* EXTRACTED DATA
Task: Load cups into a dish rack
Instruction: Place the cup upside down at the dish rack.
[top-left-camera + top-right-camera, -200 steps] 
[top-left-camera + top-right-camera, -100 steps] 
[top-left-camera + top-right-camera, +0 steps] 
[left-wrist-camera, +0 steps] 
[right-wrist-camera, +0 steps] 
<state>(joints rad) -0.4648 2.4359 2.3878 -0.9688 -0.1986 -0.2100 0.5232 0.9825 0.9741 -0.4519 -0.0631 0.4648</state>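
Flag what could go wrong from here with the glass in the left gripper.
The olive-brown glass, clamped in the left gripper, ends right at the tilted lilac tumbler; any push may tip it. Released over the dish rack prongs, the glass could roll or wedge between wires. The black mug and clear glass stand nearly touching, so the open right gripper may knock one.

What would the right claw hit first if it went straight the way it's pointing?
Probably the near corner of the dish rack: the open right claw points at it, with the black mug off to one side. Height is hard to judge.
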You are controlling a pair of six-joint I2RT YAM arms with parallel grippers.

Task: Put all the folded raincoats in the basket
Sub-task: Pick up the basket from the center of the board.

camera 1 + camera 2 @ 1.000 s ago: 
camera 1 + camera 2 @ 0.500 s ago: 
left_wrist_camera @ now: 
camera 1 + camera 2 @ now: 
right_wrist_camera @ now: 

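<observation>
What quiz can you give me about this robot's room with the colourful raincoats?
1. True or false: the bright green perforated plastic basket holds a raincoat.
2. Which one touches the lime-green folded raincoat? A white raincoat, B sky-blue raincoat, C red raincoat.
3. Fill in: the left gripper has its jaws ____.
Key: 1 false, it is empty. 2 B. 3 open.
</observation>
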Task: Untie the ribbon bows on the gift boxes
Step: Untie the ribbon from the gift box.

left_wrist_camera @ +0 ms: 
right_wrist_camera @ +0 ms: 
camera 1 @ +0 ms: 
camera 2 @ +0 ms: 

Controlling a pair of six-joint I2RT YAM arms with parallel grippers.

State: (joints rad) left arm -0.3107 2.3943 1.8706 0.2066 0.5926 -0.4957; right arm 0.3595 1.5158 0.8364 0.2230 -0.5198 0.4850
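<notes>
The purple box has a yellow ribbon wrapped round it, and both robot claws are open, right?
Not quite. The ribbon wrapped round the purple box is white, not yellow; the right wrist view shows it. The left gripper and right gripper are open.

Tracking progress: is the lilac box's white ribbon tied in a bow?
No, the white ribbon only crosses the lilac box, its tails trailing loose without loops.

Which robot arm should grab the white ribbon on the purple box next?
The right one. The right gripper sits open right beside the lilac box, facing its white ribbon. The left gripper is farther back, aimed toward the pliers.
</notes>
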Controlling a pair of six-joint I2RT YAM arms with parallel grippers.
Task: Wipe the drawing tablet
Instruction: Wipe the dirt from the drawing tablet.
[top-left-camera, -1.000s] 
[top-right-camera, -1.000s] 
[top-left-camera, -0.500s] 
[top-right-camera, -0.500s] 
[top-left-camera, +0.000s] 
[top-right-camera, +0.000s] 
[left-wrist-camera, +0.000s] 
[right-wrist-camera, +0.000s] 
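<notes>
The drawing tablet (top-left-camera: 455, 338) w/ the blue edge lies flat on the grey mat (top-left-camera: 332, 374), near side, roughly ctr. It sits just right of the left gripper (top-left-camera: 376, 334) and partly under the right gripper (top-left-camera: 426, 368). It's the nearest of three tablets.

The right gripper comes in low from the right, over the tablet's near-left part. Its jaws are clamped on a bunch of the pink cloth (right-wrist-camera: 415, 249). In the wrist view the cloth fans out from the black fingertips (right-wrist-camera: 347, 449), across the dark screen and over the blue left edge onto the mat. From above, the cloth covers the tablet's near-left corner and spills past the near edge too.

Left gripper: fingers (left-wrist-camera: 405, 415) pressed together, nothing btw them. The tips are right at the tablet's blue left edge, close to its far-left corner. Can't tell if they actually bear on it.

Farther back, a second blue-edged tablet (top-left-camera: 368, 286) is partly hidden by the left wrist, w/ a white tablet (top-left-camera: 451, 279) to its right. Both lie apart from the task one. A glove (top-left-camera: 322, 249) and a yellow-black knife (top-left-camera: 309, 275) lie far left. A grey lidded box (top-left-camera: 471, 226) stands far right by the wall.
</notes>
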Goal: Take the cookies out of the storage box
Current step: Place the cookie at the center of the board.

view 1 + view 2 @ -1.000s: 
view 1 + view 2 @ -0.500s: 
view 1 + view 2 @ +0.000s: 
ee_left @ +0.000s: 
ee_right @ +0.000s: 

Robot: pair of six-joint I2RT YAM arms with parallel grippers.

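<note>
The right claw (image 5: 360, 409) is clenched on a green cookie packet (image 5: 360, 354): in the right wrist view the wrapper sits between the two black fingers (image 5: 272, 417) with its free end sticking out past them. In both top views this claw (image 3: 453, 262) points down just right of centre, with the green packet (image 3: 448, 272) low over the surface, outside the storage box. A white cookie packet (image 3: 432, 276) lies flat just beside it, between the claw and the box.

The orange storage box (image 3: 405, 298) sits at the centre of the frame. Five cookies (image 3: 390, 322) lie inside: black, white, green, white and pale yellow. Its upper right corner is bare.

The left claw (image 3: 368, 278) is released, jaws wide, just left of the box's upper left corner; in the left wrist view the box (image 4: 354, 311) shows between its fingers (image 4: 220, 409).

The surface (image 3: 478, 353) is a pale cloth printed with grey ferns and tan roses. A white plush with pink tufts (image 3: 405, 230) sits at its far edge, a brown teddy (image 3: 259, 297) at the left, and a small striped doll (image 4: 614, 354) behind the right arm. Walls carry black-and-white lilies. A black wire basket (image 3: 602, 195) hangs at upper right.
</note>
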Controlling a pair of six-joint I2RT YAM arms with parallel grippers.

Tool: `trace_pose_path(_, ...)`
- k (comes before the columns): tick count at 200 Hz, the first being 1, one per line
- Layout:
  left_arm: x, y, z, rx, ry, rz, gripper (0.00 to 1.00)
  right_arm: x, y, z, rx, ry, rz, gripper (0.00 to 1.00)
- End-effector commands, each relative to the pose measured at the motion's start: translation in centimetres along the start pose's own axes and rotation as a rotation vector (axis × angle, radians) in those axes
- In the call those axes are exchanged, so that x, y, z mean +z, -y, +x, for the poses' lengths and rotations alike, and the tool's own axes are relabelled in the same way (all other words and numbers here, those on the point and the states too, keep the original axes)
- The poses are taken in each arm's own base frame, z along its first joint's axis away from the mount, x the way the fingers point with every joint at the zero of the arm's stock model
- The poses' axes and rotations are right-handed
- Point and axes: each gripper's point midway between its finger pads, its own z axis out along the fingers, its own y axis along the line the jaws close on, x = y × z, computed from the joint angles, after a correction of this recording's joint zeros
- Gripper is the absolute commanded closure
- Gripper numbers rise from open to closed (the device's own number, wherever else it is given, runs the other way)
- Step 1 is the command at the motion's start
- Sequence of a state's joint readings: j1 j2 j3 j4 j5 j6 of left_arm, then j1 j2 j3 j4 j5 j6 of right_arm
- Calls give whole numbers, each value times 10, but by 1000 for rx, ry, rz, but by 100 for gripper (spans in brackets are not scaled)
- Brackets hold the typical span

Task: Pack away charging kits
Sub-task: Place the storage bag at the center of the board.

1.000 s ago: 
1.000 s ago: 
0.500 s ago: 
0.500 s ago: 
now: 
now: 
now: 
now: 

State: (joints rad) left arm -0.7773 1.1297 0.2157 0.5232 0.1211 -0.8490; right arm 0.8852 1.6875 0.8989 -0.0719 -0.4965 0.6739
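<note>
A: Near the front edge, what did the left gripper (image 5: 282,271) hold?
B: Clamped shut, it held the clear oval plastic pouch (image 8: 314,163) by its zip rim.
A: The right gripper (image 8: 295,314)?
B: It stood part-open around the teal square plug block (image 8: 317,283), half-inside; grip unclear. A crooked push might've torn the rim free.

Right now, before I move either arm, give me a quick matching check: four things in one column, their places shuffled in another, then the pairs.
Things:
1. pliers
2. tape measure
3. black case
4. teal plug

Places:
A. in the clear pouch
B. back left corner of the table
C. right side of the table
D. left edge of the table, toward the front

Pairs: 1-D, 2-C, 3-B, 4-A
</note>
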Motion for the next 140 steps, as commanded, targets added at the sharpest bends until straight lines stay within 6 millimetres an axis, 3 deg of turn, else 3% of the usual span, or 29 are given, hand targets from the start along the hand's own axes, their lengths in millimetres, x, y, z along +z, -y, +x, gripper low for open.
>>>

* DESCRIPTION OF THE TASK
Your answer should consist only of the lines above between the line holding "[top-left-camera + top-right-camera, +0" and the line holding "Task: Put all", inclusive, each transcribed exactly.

* WRITTEN ANSWER
[top-left-camera + top-right-camera, +0 steps] 
[left-wrist-camera, +0 steps] 
[right-wrist-camera, +0 steps] 
<state>(joints rad) -0.4648 2.4359 2.3878 -0.9688 -0.1986 -0.2100 0.5232 0.9825 0.9741 -0.4519 -0.0631 0.4648</state>
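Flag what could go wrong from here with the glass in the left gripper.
The olive-brown glass, clamped in the left gripper, ends right at the tilted lilac tumbler; any push may tip it. Released over the dish rack prongs, the glass could roll or wedge between wires. The black mug and clear glass stand nearly touching, so the open right gripper may knock one.

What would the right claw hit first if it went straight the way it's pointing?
Probably the near corner of the dish rack: the open right claw points at it, with the black mug off to one side. Height is hard to judge.
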You are controlling a pair of six-joint I2RT YAM arms with parallel grippers.

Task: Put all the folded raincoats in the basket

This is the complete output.